▸ Stored data
####

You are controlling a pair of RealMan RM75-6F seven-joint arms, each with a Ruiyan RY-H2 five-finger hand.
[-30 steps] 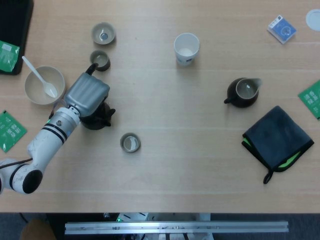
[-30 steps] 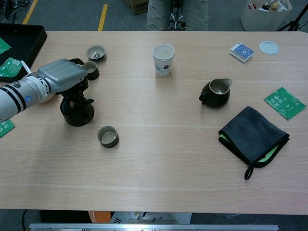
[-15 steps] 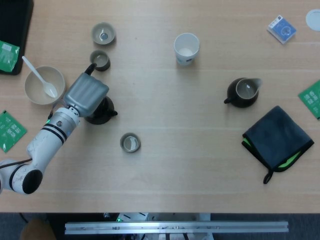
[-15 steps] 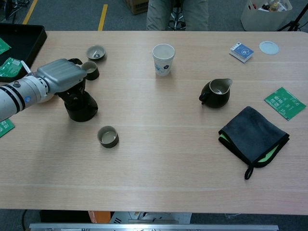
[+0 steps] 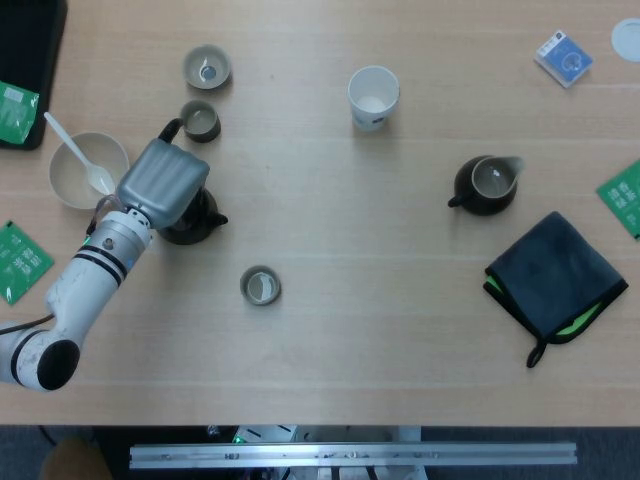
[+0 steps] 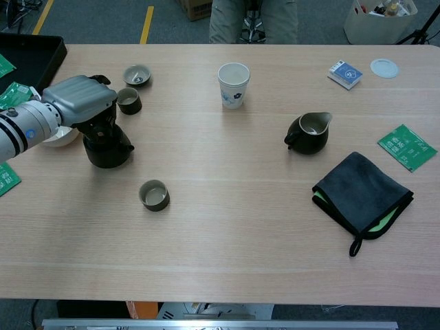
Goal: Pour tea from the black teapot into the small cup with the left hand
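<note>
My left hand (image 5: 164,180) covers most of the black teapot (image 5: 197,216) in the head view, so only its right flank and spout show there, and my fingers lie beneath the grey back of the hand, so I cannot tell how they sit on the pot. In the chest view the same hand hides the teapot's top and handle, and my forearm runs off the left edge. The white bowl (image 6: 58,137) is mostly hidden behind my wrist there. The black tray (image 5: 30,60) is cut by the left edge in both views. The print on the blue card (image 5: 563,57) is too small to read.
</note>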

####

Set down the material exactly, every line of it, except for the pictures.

▸ Answer
You are controlling a pair of RealMan RM75-6F seven-joint arms, each with a Ruiyan RY-H2 five-finger hand.
[-30 steps] 
[-30 steps] 
[-15 steps] 
[-15 steps] 
[+0 steps] 
[+0 steps] 
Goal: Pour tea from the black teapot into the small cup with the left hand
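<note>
My left hand (image 5: 164,180) covers most of the black teapot (image 5: 197,216) in the head view, so only its right flank and spout show there, and my fingers lie beneath the grey back of the hand, so I cannot tell how they sit on the pot. In the chest view the same hand hides the teapot's top and handle, and my forearm runs off the left edge. The white bowl (image 6: 58,137) is mostly hidden behind my wrist there. The black tray (image 5: 30,60) is cut by the left edge in both views. The print on the blue card (image 5: 563,57) is too small to read.
</note>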

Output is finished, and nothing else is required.